Средневековая дверь замка была заперта, и Альдо пришлось несколько раз дернуть колокольчик, пока из-за приоткрытой двери не показалась голова темнокожего слуги в тюрбане. Князь протянул ему свою визитку и спросил, сможет ли его принять госпожа Хайюн. Тот с поклоном удалился, оставив его созерцать кадку с апельсиновым деревом, на которой ему пришлось коротать время в день убийства.
Долго ждать не пришлось. Прошло всего две минуты, и навстречу Альдо выплыла не чуждая театральных эффектов принцесса Шакияр в длинной тунике с многочисленными ниспадающими бусами и золотым колье с драгоценными камнями. На ее руках позванивали браслеты. Беседа не заладилась с самого начала.

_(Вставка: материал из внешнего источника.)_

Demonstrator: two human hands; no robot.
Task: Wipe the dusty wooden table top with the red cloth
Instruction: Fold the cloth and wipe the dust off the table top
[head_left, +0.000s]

— Что вам надо? — с ходу бросила она, не заботясь о правилах приличия.
Князь едва поклонился, ответив ей насмешливой улыбкой:
— Мне казалось, что я спрашивал мадемуазель Хайюн. Вы на нее ничуть не похожи.
— Она не принимает. А я здесь нахожусь для того, чтобы заботиться о ней в дни траура. Она не желает никого видеть. Что вам от нее нужно?
По всей вероятности, перед Альдо стояла женщина-дракон, не расположенная отступать ни на йоту. Он медлил с ответом, вспоминая полные горечи слова Ибрагим-бея об этой женщине, которая завлекла в свои сети единственного члена его семьи. Вот кому бы очень не понравилось, что она расположилась в его замке, как у себя дома. Вспомнив о почтенном старце, Альдо решил повременить с перепалкой:
— Я хочу, чтобы она ответила на один вопрос.
— Какой вопрос?
— Не спрашивайте меня об этом, мадам. Это касается только мадемуазель Хайюн.— Я могу передать ей и вернуться...
— Нет, мадам! Прошу простить!
Он сделал вид, что откланивается, но принцесса задержала его:
— Мне самой интересно узнать, поскольку уж вы здесь, как случилось, что вы все еще в Асуане после такого скандала с моими драгоценностями?
— Вам действительно снова хочется к этому возвращаться? — вздохнул он. — А мне казалось, что все уже сказано. Вы принимали меня за дурачка, пригласив к себе с намерением продать... или поручить перепродажу жемчугов Саладина, национального сокровища, из-за чего я мог бы оказаться в тюрьме, если бы какой-нибудь таможенник проверил мой багаж.
— Смешно! Эти бедняги глупы, как пробки!
— Надеюсь, вы не имеете в виду английских таможенников, которые... им помогают. Вот они бы меня ни за что не упустили!
— Но, в конце концов, клянусь, что эти жемчуга принадлежат мне! Могу же я, по-вашему, распоряжаться своим достоянием? Мне нужны деньги!
Альдо взглянул на нее с удивлением. Она чуть не плакала и, казалось, говорила искренне.
— Но все же вам не хотелось, чтобы об этой истории узнал король?
— Конечно! Какой мужчина согласится, чтобы продавали его подарок, сделанный им в момент любовного увлечения... даже если потом он сожалел о содеянном?